Han Zhong (钟涵)

alt text 



Han Zhong
Ph.D. Student
Peking University
Email: hanzhong@stu.pku.edu.cn
Google Scholar / Twitter / WeChat

About Me

I am a Ph.D. student at Peking University, where I am fortunate to be advised by Professor Liwei Wang. Before that, I obtained a bachelor's degree in Mathematics from University of Science and Technology of China (USTC). Additionally, I had the privilege of conducting research at the Hong Kong University of Science and Technology (HKUST) with Professor Tong Zhang, Microsoft Research Asia (MSRA) with Doctor Wei Chen, and Northwestern University with Professor Zhaoran Wang.

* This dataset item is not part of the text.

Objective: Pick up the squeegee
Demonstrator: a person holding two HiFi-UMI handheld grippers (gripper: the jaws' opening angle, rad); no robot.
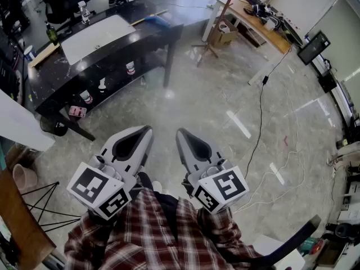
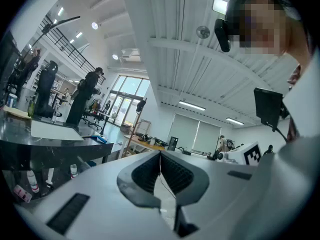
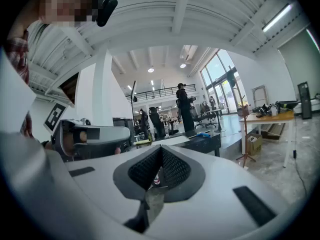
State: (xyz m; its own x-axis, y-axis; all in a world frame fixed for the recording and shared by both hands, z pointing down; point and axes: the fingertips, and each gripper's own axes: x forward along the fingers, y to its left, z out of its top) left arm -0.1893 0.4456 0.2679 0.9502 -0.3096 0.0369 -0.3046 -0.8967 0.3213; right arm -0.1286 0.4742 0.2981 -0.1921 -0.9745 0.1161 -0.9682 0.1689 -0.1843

I work on machine learning. The primary goal of my research is to design provably efficient and practical machine learning algorithms, particularly in the context of interactive decision-making problems. To achieve this goal, my recent researches focus on reinforcement learning theory and its connections with operations research, statistics, and optimization. Currently, I am also interested in exploring the role of reinforcement learning in foundation models, particularly for aligning large language models with human preferences and enhancing their reasoning capabilities. If you share common interests and would like to explore collaboration or simply have a discussion, feel free to contact me.

Selected Publications

Theoretical Foundation of Interactive Decision Making: We propose a unified framework, GEC, to study the statistical complexity of interactive decision making. We reveal a potential representation complexity hierarchy among different reinforcement learning paradigms, including model-based RL, policy-based RL, and value-based RL. Beyond classical RL, we provide the first proof that quantum computing enables quadratic speedup in online exploration.

Reinforcement Learning from Human Feedback: We provide the first theoretical result for RLHF with function approximation. We also initialize the studies on RLHF with KL-constraint, under both sentence-wise bandit and token-wise MDP frameworks. Our theoretical insights lead to the development of iterative learning in RLHF and Reinforced Token Optimization (RTO).

Multi-Agent Reinforcement Learning: We develope the first line of efficient equilibrium-finding algorithms for offline Markov games and Stackelberg Markov games.

Robust Machine Learning: We provide a comprehensive study of distributionally robust RL, exploring its role in reducing sim-to-real gaps and investigating sample-efficient learning in online and offline settings.

Policy Optimization: We provide theoretical guarantees for policy optimization algorithms, especially optimistic proximal policy optimization (PPO).